= WHAT YOU WILL DO =
Without the pictures, set down everything in the listing exactly.

= SUPPLIED INFORMATION =
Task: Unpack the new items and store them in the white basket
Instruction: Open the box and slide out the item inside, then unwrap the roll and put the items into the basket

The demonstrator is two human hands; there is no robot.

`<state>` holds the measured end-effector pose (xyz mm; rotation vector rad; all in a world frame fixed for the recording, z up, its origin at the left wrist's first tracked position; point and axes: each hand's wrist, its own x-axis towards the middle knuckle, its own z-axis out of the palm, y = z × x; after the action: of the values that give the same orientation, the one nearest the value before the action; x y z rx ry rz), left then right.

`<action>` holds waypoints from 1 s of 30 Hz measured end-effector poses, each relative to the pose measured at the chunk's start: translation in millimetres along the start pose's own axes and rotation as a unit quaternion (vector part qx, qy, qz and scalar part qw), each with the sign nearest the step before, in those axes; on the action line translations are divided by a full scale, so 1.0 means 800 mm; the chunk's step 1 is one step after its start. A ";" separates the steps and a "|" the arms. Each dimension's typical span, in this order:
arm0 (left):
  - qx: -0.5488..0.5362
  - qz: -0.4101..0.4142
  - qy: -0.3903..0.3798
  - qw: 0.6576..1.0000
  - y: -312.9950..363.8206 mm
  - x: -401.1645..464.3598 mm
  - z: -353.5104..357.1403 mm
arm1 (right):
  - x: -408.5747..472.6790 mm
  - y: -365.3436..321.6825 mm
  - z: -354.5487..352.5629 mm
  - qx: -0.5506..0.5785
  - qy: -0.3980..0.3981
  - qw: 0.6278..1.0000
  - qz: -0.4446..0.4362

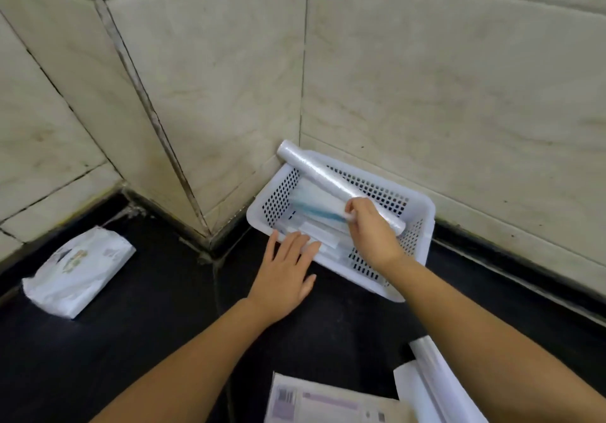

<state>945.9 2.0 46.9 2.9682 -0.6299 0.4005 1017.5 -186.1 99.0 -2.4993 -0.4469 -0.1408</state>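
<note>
A white perforated basket sits on the dark counter in the tiled corner. A long clear plastic-wrapped roll lies diagonally across the basket, its far end poking over the back corner. My right hand is over the basket, fingers pinched on a thin item with a teal part that reaches into the basket. Flat white packets lie on the basket's floor. My left hand rests flat on the counter with fingers spread, fingertips touching the basket's near rim.
A white plastic-wrapped package lies on the counter at the left. At the bottom edge are an opened shipping parcel with labels and rolled white sheets. Tiled walls close in behind and to the left.
</note>
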 end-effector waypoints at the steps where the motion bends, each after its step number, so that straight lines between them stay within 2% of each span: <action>1: -0.005 0.000 0.013 1.000 -0.001 0.001 0.004 | 0.003 0.007 0.010 -0.072 -0.038 0.995 -0.058; 3: -0.007 -0.003 0.022 1.000 -0.001 0.000 0.009 | 0.005 0.021 0.023 -0.180 -0.107 0.968 -0.138; 5: -0.004 -0.007 0.022 1.000 0.000 0.000 0.011 | 0.002 0.027 0.031 -0.218 -0.173 0.945 -0.174; 8: -0.006 -0.010 0.029 1.000 -0.001 0.000 0.012 | -0.005 0.033 0.030 -0.191 -0.256 0.935 -0.157; 10: -0.006 -0.015 0.022 1.000 -0.001 0.001 0.010 | -0.007 0.031 0.019 -0.160 -0.271 0.941 -0.125; 15: 0.005 -0.044 -0.040 0.998 0.005 0.002 -0.007 | -0.026 0.025 -0.029 -0.093 -0.212 0.972 -0.050; 18: -0.032 -0.071 -0.065 0.995 0.020 0.006 -0.026 | -0.061 0.025 -0.073 -0.055 -0.134 0.989 -0.003; 20: -0.079 -0.060 -0.054 0.994 0.045 0.007 -0.041 | -0.096 0.023 -0.102 -0.025 -0.072 0.996 0.036; 23: -0.195 0.034 -0.045 0.979 0.108 -0.006 -0.064 | -0.175 0.026 -0.126 0.008 -0.028 0.995 0.097; 25: -0.264 0.135 -0.125 0.947 0.159 -0.031 -0.069 | -0.238 0.034 -0.125 -0.007 -0.074 0.985 0.154; 27: -0.230 0.243 -0.220 0.916 0.205 -0.064 -0.063 | -0.297 0.039 -0.111 -0.050 -0.139 0.967 0.209; 30: -0.069 0.342 -0.293 0.890 0.252 -0.097 -0.043 | -0.363 0.043 -0.088 -0.093 -0.176 0.945 0.258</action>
<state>787.2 -147.2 64.1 2.6031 -1.6836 -0.5268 757.2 -335.1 80.7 -2.7424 0.1037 0.4980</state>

= WRITTEN RESPONSE =
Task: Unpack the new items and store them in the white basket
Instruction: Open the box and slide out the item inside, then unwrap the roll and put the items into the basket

The demonstrator is two human hands; there is no robot.

`<state>` holds the measured end-effector pose (xyz mm; rotation vector rad; all in a world frame fixed for the recording, z up, its origin at the left wrist's first tracked position; point and axes: each hand's wrist, its own x-axis towards the middle knuckle, its own z-axis out of the palm, y = z × x; after the action: of the values that give the same orientation, the one nearest the value before the action; x y z rx ry rz), left then right.

`<action>` holds waypoints from 1 s of 30 Hz measured end-effector poses, each relative to the pose measured at the chunk's start: translation in millimetres along the start pose's own axes and rotation as a unit quaternion (vector part qx, qy, qz and scalar part qw), each with the sign nearest the step before, in those axes; on the action line translations are divided by a full scale, so 1.0 means 800 mm; the chunk's step 1 is one step after its start. A ";" separates the steps and a "|" the arms. Each dimension's typical span, in this order:
arm0 (left):
  - qx: -0.5488..0.5362
  - qz: -0.4101..0.4142
  - qy: -0.3903..0.3798
  - qw: 0.6576..1.0000
  - y: -312.9950..363.8206 mm
  - x: -401.1645..464.3598 mm
  - z: -353.5104..357.1403 mm
arm1 (right):
  - x: -408.5747..472.6790 mm
  - y: -365.3436..321.6825 mm
  - z: -354.5487..352.5629 mm
  - qx: -0.5506..0.5785
  - qy: -0.3980..0.3981
  - qw: 0.6278..1.0000
  - qz: -0.4446..0.4362


<state>945.9 2.0 46.9 2.9682 -0.6299 0.4005 1017.5 -186.1 99.0 -2.4993 -0.4469 -0.1408</state>
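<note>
A white perforated basket sits on the dark counter in the tiled corner. A long clear plastic-wrapped roll lies diagonally across the basket, its far end poking over the back corner. My right hand is over the basket, fingers pinched on a thin item with a teal part that reaches into the basket. Flat white packets lie on the basket's floor. My left hand rests flat on the counter with fingers spread, fingertips touching the basket's near rim.
A white plastic-wrapped package lies on the counter at the left. At the bottom edge are an opened shipping parcel with labels and rolled white sheets. Tiled walls close in behind and to the left.
</note>
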 end-effector waypoints at the steps where the motion bends, each after its step number, so that straight lines between them stay within 2% of each span: <action>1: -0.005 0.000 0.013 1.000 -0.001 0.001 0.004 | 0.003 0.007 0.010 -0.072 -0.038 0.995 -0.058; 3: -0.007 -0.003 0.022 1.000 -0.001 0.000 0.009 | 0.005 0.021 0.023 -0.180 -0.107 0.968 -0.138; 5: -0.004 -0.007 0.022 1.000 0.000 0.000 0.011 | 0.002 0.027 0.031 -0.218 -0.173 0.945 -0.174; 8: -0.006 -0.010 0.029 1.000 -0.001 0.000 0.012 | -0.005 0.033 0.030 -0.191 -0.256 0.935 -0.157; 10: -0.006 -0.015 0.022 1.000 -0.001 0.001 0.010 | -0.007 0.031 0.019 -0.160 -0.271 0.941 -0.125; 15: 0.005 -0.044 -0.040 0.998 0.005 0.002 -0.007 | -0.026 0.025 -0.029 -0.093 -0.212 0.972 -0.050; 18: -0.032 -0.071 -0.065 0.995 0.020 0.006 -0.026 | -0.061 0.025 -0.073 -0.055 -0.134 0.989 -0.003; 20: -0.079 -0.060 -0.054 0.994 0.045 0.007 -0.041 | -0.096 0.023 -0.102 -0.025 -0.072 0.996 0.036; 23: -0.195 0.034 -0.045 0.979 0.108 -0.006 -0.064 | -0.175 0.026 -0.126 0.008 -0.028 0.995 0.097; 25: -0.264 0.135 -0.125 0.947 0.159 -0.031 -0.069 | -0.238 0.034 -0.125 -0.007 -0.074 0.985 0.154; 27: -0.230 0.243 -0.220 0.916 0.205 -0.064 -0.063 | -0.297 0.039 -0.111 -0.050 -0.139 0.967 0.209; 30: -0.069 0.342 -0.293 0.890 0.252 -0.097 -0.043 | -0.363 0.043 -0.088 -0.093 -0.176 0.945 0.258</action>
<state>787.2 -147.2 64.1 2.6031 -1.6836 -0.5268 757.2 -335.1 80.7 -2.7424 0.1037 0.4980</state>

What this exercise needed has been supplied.